Prostate MRI is not designed to replace the current practices (at least not yet). However, it can be helpful for physicians in specific situations. Some uses been well studied at academic medical centers and have become part of the work-up of prostate cancer at these centers. Other indications are rather new and relatively unproven, with few supportive studies in the medical literature, but many show promise and may enter the standard clinical arena soon. There are 4 ways that prostate MRI has been shown useful in the work-up of prostate cancer:

1.    Surgical Planning
2.   Suspicious PSA, Negative Biopsies
3.   Radiation Therapy Planning
4.   Abnormal PSA After Surgery or Radiation Therapy, “Biochemical Failure”

Surgical Planning
Although most surgeons neither use nor really need MRI for surgical planning, there are certain cases where it is useful. For the most part, a surgeon’s ability to palpate, or feel, the location of cancer tells him or her where to cut. Most surgeons will try to cut out all of the cancer but, if at all possible, spare the nerves next to the prostate which are important for continence and erectile function. The prostate tissue will be examined by a pathologist, and this report will help the surgeon decide if radiation therapy is needed after surgery.

In some cases, it can be determined prior to surgery from the PSA level and biopsies that there is an intermediate chance that the patient would need radiation therapy regardless. In these cases, it might make sense to proceed directly to radiation therapy and spare the additional risks of surgery. MRI can be used to determine if all of the cancer is confined within the prostate, which is necessary to prevent the need for radiation therapy(2).

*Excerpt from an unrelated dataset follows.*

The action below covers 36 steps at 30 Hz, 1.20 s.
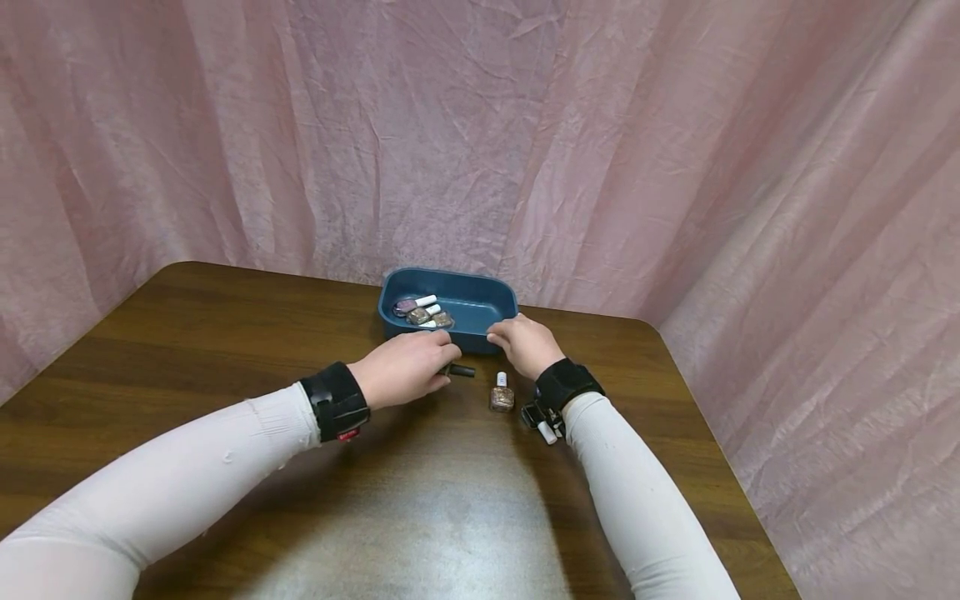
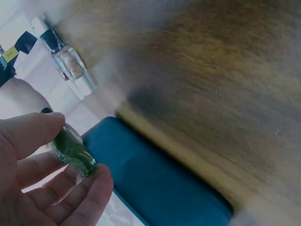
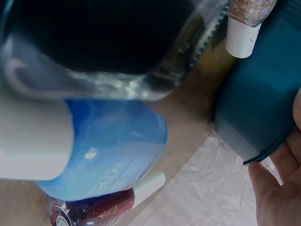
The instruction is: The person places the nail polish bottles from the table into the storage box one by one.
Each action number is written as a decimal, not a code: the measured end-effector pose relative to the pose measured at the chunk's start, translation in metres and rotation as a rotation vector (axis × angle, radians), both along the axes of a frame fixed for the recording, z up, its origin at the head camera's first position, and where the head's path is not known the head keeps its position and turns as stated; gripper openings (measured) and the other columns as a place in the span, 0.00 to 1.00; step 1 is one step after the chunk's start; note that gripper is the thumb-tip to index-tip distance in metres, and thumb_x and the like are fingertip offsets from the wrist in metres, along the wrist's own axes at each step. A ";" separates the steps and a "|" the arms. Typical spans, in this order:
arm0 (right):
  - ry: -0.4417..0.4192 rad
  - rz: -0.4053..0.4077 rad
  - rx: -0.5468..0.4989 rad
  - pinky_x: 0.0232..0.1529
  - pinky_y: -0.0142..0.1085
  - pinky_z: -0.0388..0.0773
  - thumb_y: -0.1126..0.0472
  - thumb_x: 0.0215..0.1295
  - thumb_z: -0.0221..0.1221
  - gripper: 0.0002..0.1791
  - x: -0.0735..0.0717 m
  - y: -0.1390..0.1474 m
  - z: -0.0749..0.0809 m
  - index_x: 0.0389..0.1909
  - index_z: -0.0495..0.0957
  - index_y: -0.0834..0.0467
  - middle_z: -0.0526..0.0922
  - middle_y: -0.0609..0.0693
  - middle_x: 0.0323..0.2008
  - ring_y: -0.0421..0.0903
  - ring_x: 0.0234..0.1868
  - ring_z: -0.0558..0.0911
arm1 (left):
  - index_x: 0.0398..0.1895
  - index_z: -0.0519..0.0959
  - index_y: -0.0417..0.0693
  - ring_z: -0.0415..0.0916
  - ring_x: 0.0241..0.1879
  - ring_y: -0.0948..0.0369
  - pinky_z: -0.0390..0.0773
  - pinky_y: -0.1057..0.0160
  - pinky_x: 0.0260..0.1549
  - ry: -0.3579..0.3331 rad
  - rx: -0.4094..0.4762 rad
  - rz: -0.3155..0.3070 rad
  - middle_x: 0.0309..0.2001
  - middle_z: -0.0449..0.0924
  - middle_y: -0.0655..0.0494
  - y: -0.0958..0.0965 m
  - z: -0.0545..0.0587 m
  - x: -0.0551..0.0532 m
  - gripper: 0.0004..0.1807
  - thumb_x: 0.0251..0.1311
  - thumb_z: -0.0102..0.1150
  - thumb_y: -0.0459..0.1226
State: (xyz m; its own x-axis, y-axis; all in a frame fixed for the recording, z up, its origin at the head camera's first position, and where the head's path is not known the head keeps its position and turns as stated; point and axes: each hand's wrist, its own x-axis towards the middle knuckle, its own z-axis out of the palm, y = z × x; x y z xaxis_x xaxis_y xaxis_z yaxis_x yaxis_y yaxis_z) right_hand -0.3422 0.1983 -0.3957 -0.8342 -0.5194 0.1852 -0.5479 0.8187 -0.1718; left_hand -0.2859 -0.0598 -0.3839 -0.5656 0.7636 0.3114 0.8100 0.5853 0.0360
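My left hand (image 1: 408, 367) pinches a green nail polish bottle (image 2: 73, 150) between thumb and fingers, just in front of a blue bin (image 1: 480, 293). The bottle's black cap (image 1: 462, 372) points right. At the bin's front right corner, my right hand (image 1: 528, 345) grips the rim, thumb on one side and fingers on the other. Inside the bin, to the left, lie a purple bottle (image 1: 406, 307) and glittery ones (image 1: 443, 319) with white caps. A glitter nail polish bottle (image 1: 501, 399) stands upright on the table between my forearms.
By my right wrist are a dark bottle (image 3: 103, 42), a light blue bottle (image 3: 117, 146) and a red bottle (image 3: 103, 207), mostly hidden in the head view. The brown table (image 1: 450, 517) ends at a pink curtain (image 1: 450, 150) behind the bin.
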 end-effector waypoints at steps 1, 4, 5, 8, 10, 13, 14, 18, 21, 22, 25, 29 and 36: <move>0.002 0.002 0.000 0.79 0.51 0.66 0.59 0.84 0.61 0.13 0.000 0.000 0.000 0.55 0.90 0.60 0.92 0.54 0.49 0.54 0.56 0.89 | 0.51 0.87 0.41 0.83 0.42 0.56 0.86 0.55 0.45 0.009 0.005 -0.001 0.43 0.83 0.51 -0.001 0.001 0.000 0.17 0.65 0.81 0.38; 0.005 -0.001 0.006 0.79 0.50 0.66 0.59 0.84 0.61 0.13 0.000 0.000 0.000 0.55 0.90 0.60 0.92 0.54 0.49 0.54 0.56 0.89 | 0.52 0.87 0.40 0.83 0.44 0.55 0.86 0.55 0.47 0.028 0.018 -0.001 0.44 0.83 0.50 -0.002 0.004 0.000 0.18 0.64 0.82 0.37; 0.003 -0.002 0.007 0.79 0.50 0.66 0.59 0.84 0.61 0.13 0.000 0.000 0.000 0.56 0.90 0.60 0.92 0.54 0.49 0.54 0.56 0.89 | 0.52 0.87 0.40 0.83 0.44 0.55 0.86 0.55 0.47 0.035 0.019 0.001 0.44 0.83 0.50 -0.002 0.004 0.000 0.18 0.64 0.82 0.37; -0.005 -0.011 0.017 0.78 0.51 0.68 0.58 0.84 0.61 0.14 0.000 0.000 0.000 0.57 0.90 0.60 0.92 0.54 0.50 0.54 0.57 0.89 | 0.53 0.87 0.40 0.82 0.43 0.55 0.86 0.54 0.47 0.051 0.024 0.010 0.45 0.82 0.50 -0.003 0.007 -0.001 0.18 0.64 0.82 0.37; -0.012 -0.016 0.023 0.76 0.52 0.70 0.58 0.84 0.60 0.15 0.000 0.000 0.000 0.58 0.90 0.60 0.92 0.55 0.51 0.54 0.58 0.88 | 0.53 0.87 0.40 0.82 0.43 0.55 0.86 0.54 0.48 0.061 0.030 0.016 0.45 0.82 0.50 -0.003 0.009 -0.003 0.19 0.63 0.82 0.37; -0.017 -0.022 0.026 0.70 0.52 0.77 0.57 0.85 0.60 0.15 0.000 0.001 0.000 0.59 0.89 0.60 0.92 0.55 0.52 0.55 0.57 0.88 | 0.54 0.87 0.40 0.83 0.46 0.53 0.86 0.54 0.50 0.068 0.042 0.022 0.48 0.83 0.49 -0.004 0.012 -0.005 0.20 0.63 0.83 0.37; -0.015 -0.020 0.027 0.70 0.52 0.77 0.57 0.85 0.60 0.15 0.000 0.001 0.000 0.59 0.89 0.60 0.92 0.55 0.51 0.55 0.57 0.88 | 0.55 0.87 0.40 0.84 0.47 0.53 0.86 0.54 0.51 0.069 0.046 0.024 0.49 0.83 0.48 -0.004 0.013 -0.006 0.20 0.63 0.83 0.37; -0.005 -0.008 0.017 0.75 0.51 0.72 0.58 0.84 0.61 0.14 0.000 0.000 0.000 0.57 0.90 0.60 0.92 0.54 0.50 0.54 0.56 0.89 | 0.56 0.87 0.40 0.84 0.48 0.53 0.86 0.55 0.49 0.077 0.060 0.036 0.49 0.84 0.48 -0.006 0.017 -0.009 0.21 0.63 0.83 0.37; 0.004 -0.004 0.013 0.79 0.51 0.67 0.59 0.84 0.61 0.13 0.001 -0.001 0.001 0.56 0.90 0.60 0.93 0.54 0.50 0.54 0.56 0.89 | 0.57 0.87 0.39 0.83 0.47 0.53 0.85 0.55 0.47 0.088 0.071 0.045 0.48 0.83 0.48 -0.007 0.020 -0.012 0.21 0.64 0.82 0.37; 0.007 -0.005 0.012 0.78 0.51 0.68 0.59 0.83 0.61 0.13 0.001 -0.001 0.001 0.56 0.90 0.59 0.93 0.54 0.49 0.53 0.56 0.89 | 0.57 0.87 0.39 0.83 0.47 0.52 0.85 0.55 0.47 0.090 0.075 0.047 0.48 0.83 0.48 -0.007 0.021 -0.013 0.21 0.65 0.82 0.37; 0.014 -0.010 0.013 0.71 0.51 0.76 0.58 0.83 0.61 0.13 0.002 -0.001 0.001 0.56 0.90 0.59 0.93 0.53 0.48 0.53 0.55 0.89 | 0.58 0.87 0.39 0.82 0.47 0.51 0.85 0.54 0.47 0.094 0.091 0.054 0.48 0.83 0.47 -0.008 0.022 -0.017 0.21 0.66 0.80 0.37; 0.009 -0.012 0.010 0.69 0.51 0.78 0.58 0.83 0.62 0.13 0.002 -0.002 0.002 0.56 0.90 0.60 0.93 0.53 0.48 0.53 0.54 0.89 | 0.59 0.86 0.38 0.82 0.47 0.49 0.84 0.54 0.48 0.089 0.113 0.066 0.49 0.83 0.46 -0.009 0.023 -0.023 0.20 0.68 0.79 0.37; 0.007 -0.016 0.001 0.71 0.50 0.76 0.59 0.83 0.62 0.13 0.001 -0.002 0.001 0.55 0.91 0.60 0.93 0.53 0.48 0.53 0.55 0.89 | 0.62 0.85 0.37 0.82 0.52 0.47 0.84 0.52 0.52 0.060 0.131 0.111 0.53 0.83 0.44 -0.010 0.025 -0.036 0.21 0.71 0.76 0.38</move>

With advent of interest in robot-assisted laparoscopic prostate surgery, or “robotic surgery,” surgeons have an immense improvement in control over the surgical field, and are able to see and cut with much finer detail. The only drawback is the loss of palpation, such that surgeons cannot “feel” where the cancer lies. Many will simply cut as close to the nerves as is safe. However, some surgeons are using MRI as a road map, in lieu of palpation, to determine how to plan their surgeries. This way, they can decide to cut closer to the prostate when it is safe which improves the chances of preserving nerve function, or to give the prostate a wide berth, in those cases where the cancer extends to the edge of the prostate or even slightly beyond. Surgeons can even vary the surgical technique between right and left if one side is safer than the other(3).

Suspicious PSA
But Negative Biopsies

One of the most frustrating and anguishing situations for patients and physicians alike is when the PSA blood test is suspicious, because it is high or rising rapidly, but the biopsies are negative. In this case, the concern is that the biopsies missed the cancer. However, in some cases, the blood test is abnormal because of a benign condition, such as BPH (benign prostatic hyperplasia) or inflammation referred to as prostatitis. Because it is so important to determine whether or not a patient has aggressive (or any) cancer, some patients would undergo up to three or four repeat biopsies. MRI can find a suspicious area in the prostate in many if not most cases for targeting(4). Some centers can even biopsy a suspicious area during an MRI scan, although this is usually scheduled as a second scan because the hardware is different.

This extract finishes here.